▶ **What the task asks**:
Set down again exactly the lines of the listing below that fall between the line holding "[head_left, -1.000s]" and the line holding "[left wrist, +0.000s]", inclusive.

▶ **Recorded information**:
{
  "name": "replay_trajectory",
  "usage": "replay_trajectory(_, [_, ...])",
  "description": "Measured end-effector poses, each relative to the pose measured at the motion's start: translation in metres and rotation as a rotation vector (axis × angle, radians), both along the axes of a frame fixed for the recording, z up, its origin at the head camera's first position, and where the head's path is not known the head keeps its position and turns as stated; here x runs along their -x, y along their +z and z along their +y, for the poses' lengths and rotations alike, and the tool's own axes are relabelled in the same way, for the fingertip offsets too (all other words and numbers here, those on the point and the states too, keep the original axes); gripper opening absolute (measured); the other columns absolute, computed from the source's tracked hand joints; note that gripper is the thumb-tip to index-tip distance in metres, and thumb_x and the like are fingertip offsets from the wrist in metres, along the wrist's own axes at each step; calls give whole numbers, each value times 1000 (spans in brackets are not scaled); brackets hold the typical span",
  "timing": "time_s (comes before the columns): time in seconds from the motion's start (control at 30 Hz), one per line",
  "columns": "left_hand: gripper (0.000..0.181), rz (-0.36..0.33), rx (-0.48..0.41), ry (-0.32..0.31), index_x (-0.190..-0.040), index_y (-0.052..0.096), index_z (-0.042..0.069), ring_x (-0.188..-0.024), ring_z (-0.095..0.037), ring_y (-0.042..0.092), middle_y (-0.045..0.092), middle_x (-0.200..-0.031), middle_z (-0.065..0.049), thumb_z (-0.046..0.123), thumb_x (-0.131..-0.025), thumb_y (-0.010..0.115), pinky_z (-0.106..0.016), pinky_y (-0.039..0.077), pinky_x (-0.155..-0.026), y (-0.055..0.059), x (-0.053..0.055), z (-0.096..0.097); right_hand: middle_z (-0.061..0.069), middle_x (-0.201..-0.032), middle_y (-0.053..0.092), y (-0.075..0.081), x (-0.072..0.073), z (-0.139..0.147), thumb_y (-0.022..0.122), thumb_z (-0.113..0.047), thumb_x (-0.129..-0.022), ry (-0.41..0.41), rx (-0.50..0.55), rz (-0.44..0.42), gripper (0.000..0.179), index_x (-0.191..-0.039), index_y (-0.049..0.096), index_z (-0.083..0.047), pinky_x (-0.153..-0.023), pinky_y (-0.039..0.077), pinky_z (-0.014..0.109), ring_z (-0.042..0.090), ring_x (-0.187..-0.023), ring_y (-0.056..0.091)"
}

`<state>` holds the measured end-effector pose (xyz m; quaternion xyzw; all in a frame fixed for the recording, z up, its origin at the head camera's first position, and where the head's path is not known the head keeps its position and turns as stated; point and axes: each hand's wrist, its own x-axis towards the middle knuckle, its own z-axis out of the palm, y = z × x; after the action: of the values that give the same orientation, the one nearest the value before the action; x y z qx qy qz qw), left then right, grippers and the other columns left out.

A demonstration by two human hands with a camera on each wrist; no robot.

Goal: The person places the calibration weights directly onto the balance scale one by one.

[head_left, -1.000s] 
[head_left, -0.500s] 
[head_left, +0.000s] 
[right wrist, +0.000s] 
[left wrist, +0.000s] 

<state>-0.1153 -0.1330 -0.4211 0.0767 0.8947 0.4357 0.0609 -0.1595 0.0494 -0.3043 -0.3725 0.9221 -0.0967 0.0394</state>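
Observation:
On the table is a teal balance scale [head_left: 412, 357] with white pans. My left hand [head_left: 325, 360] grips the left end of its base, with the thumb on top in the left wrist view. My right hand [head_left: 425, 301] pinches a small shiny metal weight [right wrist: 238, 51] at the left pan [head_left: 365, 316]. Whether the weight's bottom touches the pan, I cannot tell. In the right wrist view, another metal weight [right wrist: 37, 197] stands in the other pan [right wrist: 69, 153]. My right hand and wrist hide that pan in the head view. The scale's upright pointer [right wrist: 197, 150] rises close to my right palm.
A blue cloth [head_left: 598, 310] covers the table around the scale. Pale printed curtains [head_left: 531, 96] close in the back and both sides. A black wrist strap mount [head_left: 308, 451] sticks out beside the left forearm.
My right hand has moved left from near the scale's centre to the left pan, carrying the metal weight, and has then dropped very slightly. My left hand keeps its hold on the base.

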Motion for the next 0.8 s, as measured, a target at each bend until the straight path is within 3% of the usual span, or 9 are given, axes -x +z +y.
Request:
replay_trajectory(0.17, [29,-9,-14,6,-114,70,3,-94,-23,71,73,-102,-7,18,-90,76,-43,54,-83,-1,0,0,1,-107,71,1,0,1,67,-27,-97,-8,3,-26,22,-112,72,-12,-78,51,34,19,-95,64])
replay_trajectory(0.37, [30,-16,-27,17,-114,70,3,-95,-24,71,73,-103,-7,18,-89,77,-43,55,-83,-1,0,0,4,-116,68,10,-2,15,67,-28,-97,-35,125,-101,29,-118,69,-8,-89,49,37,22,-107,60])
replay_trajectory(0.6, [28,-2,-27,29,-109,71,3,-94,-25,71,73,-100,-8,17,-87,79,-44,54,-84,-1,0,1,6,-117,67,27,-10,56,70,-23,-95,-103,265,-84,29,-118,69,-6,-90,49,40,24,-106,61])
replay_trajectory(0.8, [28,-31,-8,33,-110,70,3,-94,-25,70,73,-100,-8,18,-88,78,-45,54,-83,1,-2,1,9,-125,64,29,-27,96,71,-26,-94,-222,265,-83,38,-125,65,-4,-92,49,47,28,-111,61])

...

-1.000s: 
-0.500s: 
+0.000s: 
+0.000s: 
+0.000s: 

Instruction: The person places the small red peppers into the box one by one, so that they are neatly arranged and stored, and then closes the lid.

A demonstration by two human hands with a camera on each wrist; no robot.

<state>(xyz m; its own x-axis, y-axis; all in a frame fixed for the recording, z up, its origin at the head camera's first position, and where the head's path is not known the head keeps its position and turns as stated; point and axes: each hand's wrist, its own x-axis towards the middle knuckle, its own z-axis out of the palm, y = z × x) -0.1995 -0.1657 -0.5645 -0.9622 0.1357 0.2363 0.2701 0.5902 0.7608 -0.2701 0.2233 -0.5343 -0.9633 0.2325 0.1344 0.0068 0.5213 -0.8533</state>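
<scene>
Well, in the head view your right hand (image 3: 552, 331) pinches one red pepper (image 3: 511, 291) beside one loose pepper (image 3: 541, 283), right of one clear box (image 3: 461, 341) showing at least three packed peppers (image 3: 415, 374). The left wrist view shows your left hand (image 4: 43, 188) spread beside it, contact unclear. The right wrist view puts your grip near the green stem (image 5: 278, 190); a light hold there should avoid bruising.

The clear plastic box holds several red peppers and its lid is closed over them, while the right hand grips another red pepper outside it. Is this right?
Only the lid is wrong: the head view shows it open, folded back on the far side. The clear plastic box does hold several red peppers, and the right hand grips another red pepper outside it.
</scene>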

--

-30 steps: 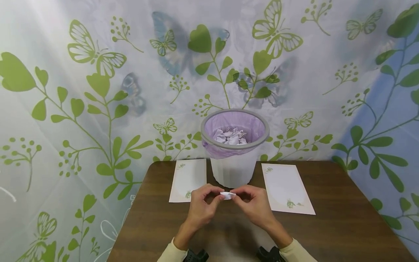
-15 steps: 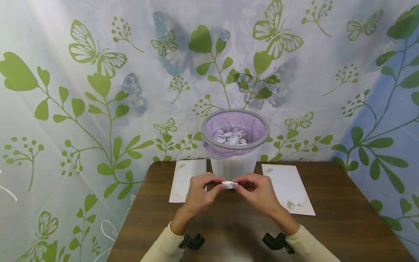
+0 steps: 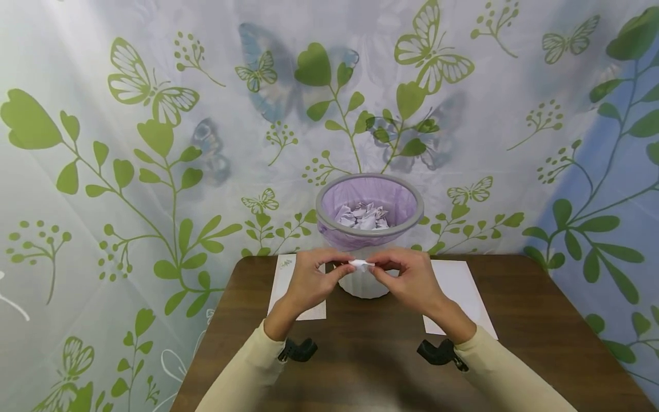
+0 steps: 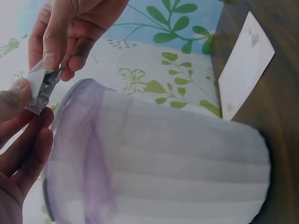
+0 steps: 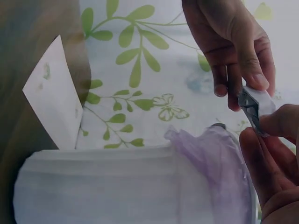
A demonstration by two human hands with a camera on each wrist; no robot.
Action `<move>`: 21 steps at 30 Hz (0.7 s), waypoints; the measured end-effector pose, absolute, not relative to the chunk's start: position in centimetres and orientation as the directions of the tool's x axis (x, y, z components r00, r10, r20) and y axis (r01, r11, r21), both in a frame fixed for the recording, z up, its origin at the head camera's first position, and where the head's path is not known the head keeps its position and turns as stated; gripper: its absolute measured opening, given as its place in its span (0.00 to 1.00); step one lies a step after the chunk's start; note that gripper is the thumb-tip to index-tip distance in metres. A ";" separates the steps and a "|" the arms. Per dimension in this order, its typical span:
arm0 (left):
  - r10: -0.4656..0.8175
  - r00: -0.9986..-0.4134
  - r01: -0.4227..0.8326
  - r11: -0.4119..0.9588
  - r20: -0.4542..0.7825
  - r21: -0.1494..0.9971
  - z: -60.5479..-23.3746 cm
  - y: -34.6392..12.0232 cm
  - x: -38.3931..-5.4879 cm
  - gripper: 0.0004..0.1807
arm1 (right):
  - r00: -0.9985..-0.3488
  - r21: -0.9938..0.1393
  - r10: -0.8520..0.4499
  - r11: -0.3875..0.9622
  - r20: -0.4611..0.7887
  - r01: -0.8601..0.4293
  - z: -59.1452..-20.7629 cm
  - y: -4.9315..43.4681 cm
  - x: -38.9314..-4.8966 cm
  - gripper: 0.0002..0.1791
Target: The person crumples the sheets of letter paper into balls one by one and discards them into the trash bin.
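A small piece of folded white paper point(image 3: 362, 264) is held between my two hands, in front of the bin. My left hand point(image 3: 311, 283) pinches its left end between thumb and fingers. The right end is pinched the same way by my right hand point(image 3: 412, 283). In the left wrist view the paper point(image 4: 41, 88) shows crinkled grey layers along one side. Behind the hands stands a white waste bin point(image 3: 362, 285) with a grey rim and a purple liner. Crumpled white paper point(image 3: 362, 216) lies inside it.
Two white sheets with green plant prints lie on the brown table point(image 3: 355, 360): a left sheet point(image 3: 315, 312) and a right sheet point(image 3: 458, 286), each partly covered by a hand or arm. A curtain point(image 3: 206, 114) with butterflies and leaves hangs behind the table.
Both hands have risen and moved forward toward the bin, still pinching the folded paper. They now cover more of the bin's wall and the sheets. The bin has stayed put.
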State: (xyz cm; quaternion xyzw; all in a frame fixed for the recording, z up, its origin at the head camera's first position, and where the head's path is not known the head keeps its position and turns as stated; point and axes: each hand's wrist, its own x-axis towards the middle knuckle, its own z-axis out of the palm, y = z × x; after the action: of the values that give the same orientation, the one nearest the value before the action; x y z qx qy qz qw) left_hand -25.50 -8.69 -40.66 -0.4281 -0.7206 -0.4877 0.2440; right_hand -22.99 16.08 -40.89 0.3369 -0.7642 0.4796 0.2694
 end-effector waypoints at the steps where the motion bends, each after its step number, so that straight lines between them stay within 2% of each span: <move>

▶ **Written answer**:
[head_left, -1.000s] 
[head_left, -0.500s] 
[head_left, +0.000s] 
[right wrist, +0.000s] 
[left wrist, +0.000s] 

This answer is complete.